Retype each line of the listing below, from the first through the one holding "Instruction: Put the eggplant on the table", with no other lines.

• RECORDED DATA:
--*--

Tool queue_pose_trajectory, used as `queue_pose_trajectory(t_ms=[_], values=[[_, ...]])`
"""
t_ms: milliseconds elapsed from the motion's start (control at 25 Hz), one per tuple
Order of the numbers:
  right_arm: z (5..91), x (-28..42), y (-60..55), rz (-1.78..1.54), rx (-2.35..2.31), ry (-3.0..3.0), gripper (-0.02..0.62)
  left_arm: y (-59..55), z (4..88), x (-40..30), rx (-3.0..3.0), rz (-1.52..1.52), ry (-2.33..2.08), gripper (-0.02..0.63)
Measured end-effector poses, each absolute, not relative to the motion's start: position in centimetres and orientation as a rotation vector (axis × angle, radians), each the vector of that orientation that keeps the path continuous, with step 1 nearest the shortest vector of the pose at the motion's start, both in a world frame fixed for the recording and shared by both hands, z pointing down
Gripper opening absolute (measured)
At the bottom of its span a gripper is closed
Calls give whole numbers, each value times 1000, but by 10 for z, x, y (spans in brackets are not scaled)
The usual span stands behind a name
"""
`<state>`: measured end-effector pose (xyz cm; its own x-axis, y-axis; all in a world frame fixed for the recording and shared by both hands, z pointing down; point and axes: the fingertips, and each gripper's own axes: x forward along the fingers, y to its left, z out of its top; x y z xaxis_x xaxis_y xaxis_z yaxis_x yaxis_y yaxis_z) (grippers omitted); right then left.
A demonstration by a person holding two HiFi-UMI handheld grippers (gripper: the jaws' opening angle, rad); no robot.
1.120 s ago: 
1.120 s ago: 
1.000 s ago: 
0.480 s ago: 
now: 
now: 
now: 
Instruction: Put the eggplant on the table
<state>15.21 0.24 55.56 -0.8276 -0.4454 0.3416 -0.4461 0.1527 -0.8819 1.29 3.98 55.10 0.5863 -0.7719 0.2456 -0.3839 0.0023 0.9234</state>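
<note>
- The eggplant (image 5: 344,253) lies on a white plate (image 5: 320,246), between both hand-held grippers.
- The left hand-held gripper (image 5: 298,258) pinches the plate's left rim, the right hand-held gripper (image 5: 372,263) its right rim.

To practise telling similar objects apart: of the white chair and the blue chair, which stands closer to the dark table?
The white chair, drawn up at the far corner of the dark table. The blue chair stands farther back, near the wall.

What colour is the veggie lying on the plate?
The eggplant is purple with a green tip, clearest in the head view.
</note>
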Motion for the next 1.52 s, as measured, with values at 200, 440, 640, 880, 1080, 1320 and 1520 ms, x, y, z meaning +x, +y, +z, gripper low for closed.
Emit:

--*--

• SOLUTION:
Tool queue_pose_trajectory, used as `queue_pose_trajectory(t_ms=[_], values=[[_, ...]])`
"""
t_ms: milliseconds elapsed from the motion's start (control at 25 Hz), one per tuple
Order of the numbers:
  right_arm: z (5..91), x (-28..42), y (-60..55), rz (-1.78..1.54), rx (-2.35..2.31), ry (-3.0..3.0), gripper (-0.02..0.62)
  left_arm: y (-59..55), z (4..88), x (-40..30), rx (-3.0..3.0), rz (-1.52..1.52), ry (-2.33..2.08), gripper (-0.02..0.63)
Measured end-effector poses, each absolute, not relative to the motion's start: position in centimetres and orientation as a rotation vector (axis × angle, radians), each the vector of that orientation that keeps the path continuous, with step 1 nearest the shortest vector of the pose at the motion's start, both in a world frame fixed for the recording and shared by both hands, z pointing down
Gripper opening absolute (measured)
At the bottom of its span a gripper is closed
Calls give whole numbers, each value times 1000, but by 10 for z, x, y (spans in brackets are not scaled)
The usual span stands behind a name
"""
`<state>`: measured end-effector pose (xyz cm; its own x-axis, y-axis; all in a world frame fixed for the recording and shared by both hands, z pointing down; point and axes: the fingertips, and each gripper's own axes: x forward along the fingers, y to its left, z out of its top; x y z xaxis_x xaxis_y xaxis_z yaxis_x yaxis_y yaxis_z) (grippers omitted); right then left.
A demonstration by a person holding two HiFi-UMI handheld grippers (gripper: the jaws' opening angle, rad); no robot.
1.120 s ago: 
1.120 s ago: 
1.000 s ago: 
0.480 s ago: 
now: 
now: 
now: 
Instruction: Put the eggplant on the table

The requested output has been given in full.